In [6]:
ls

Guy_11_Compiled_filtered.xlsx  merged.ipynb
Guy_11_Compiled_updated.xlsx   PFAM.xlsx
Interproscan_matched.xlsx      Protein_accession_final.xlsx


In [None]:
import pandas as pd

# Load both Excel files
guy_11_df = pd.read_excel('Guy_11_Compiled.xlsx')
protein_df = pd.read_excel('Protein_accession_final.xlsx')

# Merge the dataframes based on matching columns (Gene_ID and Protein_accession)
merged_df = pd.merge(guy_11_df, protein_df[['Protein_accession', 'PFAM Code']], 
                     left_on='Gene_ID', right_on='Protein_accession', 
                     how='left')

# Drop the 'Protein_accession' column from the merged dataframe as it's not needed
merged_df = merged_df.drop(columns=['Protein_accession'])

# Rename 'PFAM Code' to 'matched' for clarity
merged_df = merged_df.rename(columns={'PFAM Code': 'matched'})

# Save the updated dataframe to a new Excel file
merged_df.to_excel('Guy_11_Compiled_updated.xlsx', index=False)

print("Process completed.
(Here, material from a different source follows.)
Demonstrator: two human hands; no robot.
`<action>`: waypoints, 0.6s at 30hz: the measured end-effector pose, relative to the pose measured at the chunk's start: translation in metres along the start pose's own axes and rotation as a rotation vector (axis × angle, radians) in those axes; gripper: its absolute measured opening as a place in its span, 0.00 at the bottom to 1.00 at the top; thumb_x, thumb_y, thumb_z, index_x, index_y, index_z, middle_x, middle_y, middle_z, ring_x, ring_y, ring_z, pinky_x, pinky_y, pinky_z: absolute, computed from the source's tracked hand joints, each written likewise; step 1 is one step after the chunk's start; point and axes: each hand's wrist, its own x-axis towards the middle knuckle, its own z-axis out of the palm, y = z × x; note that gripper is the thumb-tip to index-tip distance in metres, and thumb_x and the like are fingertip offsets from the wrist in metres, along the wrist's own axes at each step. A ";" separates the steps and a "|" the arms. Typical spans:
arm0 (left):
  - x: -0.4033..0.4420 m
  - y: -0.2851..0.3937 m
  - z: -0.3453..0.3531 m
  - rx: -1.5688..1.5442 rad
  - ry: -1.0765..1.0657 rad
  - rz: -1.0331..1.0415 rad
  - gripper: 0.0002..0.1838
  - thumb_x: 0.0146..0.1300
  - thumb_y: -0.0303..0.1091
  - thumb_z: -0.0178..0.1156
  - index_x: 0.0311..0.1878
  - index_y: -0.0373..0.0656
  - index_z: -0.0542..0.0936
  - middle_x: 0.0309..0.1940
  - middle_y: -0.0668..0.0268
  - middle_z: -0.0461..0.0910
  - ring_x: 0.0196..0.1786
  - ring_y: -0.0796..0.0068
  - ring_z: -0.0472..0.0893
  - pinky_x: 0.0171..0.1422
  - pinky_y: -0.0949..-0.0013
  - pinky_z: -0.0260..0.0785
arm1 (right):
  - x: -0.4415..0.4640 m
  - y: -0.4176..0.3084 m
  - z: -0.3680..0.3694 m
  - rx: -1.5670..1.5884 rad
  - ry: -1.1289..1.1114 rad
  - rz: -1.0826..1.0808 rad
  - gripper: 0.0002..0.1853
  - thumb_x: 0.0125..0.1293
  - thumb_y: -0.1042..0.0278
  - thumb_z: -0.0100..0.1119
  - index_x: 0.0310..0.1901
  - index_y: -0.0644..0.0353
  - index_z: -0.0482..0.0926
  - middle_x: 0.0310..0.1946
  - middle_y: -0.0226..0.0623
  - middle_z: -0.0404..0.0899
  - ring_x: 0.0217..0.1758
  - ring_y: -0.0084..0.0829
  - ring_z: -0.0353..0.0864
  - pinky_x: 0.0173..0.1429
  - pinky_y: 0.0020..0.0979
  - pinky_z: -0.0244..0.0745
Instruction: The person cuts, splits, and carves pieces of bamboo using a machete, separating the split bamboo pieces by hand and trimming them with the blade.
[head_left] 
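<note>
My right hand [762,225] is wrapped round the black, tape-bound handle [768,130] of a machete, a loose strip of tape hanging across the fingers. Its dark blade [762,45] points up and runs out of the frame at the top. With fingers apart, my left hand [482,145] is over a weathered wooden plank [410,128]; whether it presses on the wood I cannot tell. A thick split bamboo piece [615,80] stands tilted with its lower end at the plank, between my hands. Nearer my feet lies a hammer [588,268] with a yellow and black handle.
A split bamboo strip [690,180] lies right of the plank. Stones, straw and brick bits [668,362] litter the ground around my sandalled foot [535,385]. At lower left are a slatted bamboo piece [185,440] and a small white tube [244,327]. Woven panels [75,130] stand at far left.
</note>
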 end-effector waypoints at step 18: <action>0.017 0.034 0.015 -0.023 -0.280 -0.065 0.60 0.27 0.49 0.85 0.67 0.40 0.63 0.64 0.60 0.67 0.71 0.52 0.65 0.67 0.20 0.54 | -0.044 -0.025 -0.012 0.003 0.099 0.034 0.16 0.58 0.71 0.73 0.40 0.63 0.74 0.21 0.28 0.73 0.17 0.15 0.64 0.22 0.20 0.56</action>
The updated file is saved as 'Guy_11_Compiled_updated.xlsx'.")


In [10]:
import pandas as pd

# Load the Guy_11_Compiled_updated.xlsx and PFAM.xlsx files
guy_11_df = pd.read_excel('Guy_11_Compiled_updated.xlsx')
pfam_df = pd.read_excel('PFAM.xlsx')

# Strip any whitespace from column names to ensure correct referencing
pfam_df.columns = pfam_df.columns.str.strip()

# Check if 'MEROPS Family' and 'MEROPS Subfamily' exist in PFAM.xlsx
if 'MEROPS Family' not in pfam_df.columns or 'MEROPS Subfamily' not in pfam_df.columns:
    print("Columns 'MEROPS Family' or 'MEROPS Subfamily' not found in PFAM.xlsx!")
else:
    #Create a list of unique elements from the 'matched' column
    unique_matched_list = guy_11_df['matched'].dropna().unique()

    #Initialize an empty list to store the 'Family' information for each row
    family_list = []

    #Iterate over each row in the Guy_11 dataframe to search for matches
    for index, row in guy_11_df.iterrows():
        matched_value = row['matched']
        family_info = []

        # Check if the matched value exists in any of the PFAM columns (PFAM1 to PFAM11)
        for pfam_col in [f'PFAM{i}' for i in range(1, 12)]:
            if matched_value in pfam_df[pfam_col].values:
                # If match is found, retrieve the corresponding 'MEROPS Family' and 'MEROPS Subfamily'
                merops_family = pfam_df.loc[pfam_df[pfam_col] == matched_value, 'MEROPS Family'].values
                merops_subfamily = pfam_df.loc[pfam_df[pfam_col] == matched_value, 'MEROPS Subfamily'].values
                
                #Check if the arrays are not empty
                if merops_family.size > 0 and merops_subfamily.size > 0:
                    family_info.append(f'{merops_family[0]}/{merops_subfamily[0]}')
                elif merops_family.size > 0:
                    family_info.append(merops_family[0])
                elif merops_subfamily.size > 0:
                    family_info.append(merops_subfamily[0])

        # If no match is found, leave the family_info empty (or append 'No match')
        if not family_info:
            family_list.append('No match')
        else:
            # Join all matches found (in case there are multiple) into one string
            family_list.append('; '.join(family_info))

    #Append the 'Family' information to the Guy_11 dataframe
    guy_11_df['Family'] = family_list

    #Export the updated dataframe to a new Excel file
    guy_11_df.to_excel('Guy_11_Compiled_updated_with_Family.xlsx', index=False)

    print("Process completed. The updated file is saved as 'Guy_11_Compiled_updated_with_Family.xlsx'.")


Process completed. The updated file is saved as 'Guy_11_Compiled_updated_with_Family.xlsx'.